Find every line in the listing below that includes the word "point", then give only how many there are.

COLLECTED MATERIAL —
- - - - -
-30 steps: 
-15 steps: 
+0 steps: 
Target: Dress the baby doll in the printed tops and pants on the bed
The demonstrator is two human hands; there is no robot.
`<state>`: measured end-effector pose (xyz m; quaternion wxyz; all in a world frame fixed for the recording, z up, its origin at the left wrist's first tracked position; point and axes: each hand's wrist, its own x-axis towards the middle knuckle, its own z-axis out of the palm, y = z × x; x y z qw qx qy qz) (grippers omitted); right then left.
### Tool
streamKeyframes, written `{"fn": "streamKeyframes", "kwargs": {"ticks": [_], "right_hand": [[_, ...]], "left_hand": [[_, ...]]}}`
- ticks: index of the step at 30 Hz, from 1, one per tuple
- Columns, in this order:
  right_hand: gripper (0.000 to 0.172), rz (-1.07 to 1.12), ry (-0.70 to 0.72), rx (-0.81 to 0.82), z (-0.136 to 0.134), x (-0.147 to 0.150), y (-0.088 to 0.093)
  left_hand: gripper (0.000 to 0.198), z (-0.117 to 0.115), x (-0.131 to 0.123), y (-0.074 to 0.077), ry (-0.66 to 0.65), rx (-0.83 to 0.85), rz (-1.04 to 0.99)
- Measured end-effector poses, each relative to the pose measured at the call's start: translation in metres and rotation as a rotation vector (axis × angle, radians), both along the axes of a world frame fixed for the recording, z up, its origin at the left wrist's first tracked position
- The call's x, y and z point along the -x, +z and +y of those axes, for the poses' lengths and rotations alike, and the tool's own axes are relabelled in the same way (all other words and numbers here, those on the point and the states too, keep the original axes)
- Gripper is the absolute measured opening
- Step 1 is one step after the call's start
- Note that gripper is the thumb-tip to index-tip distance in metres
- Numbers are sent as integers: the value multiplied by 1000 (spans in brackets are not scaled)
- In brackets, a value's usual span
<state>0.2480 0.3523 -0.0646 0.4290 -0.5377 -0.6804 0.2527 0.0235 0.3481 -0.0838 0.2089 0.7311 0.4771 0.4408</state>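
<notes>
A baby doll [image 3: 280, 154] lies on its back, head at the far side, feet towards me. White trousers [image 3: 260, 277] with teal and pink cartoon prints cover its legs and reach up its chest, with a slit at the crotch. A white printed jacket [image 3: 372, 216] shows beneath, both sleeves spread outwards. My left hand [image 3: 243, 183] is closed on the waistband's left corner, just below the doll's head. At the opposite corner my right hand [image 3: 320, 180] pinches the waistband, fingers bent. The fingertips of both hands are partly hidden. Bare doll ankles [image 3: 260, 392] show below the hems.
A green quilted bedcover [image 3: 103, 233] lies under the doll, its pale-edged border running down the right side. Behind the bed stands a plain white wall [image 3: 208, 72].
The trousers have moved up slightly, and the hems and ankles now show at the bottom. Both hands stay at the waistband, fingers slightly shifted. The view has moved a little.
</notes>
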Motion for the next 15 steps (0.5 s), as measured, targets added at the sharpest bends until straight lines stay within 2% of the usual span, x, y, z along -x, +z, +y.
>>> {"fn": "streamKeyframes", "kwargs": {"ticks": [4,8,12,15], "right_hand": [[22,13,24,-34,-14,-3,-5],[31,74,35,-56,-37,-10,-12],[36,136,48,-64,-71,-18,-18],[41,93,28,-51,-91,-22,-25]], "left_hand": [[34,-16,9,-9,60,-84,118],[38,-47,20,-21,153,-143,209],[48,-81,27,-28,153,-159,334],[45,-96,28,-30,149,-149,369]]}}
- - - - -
SOLVED PROBLEM —
2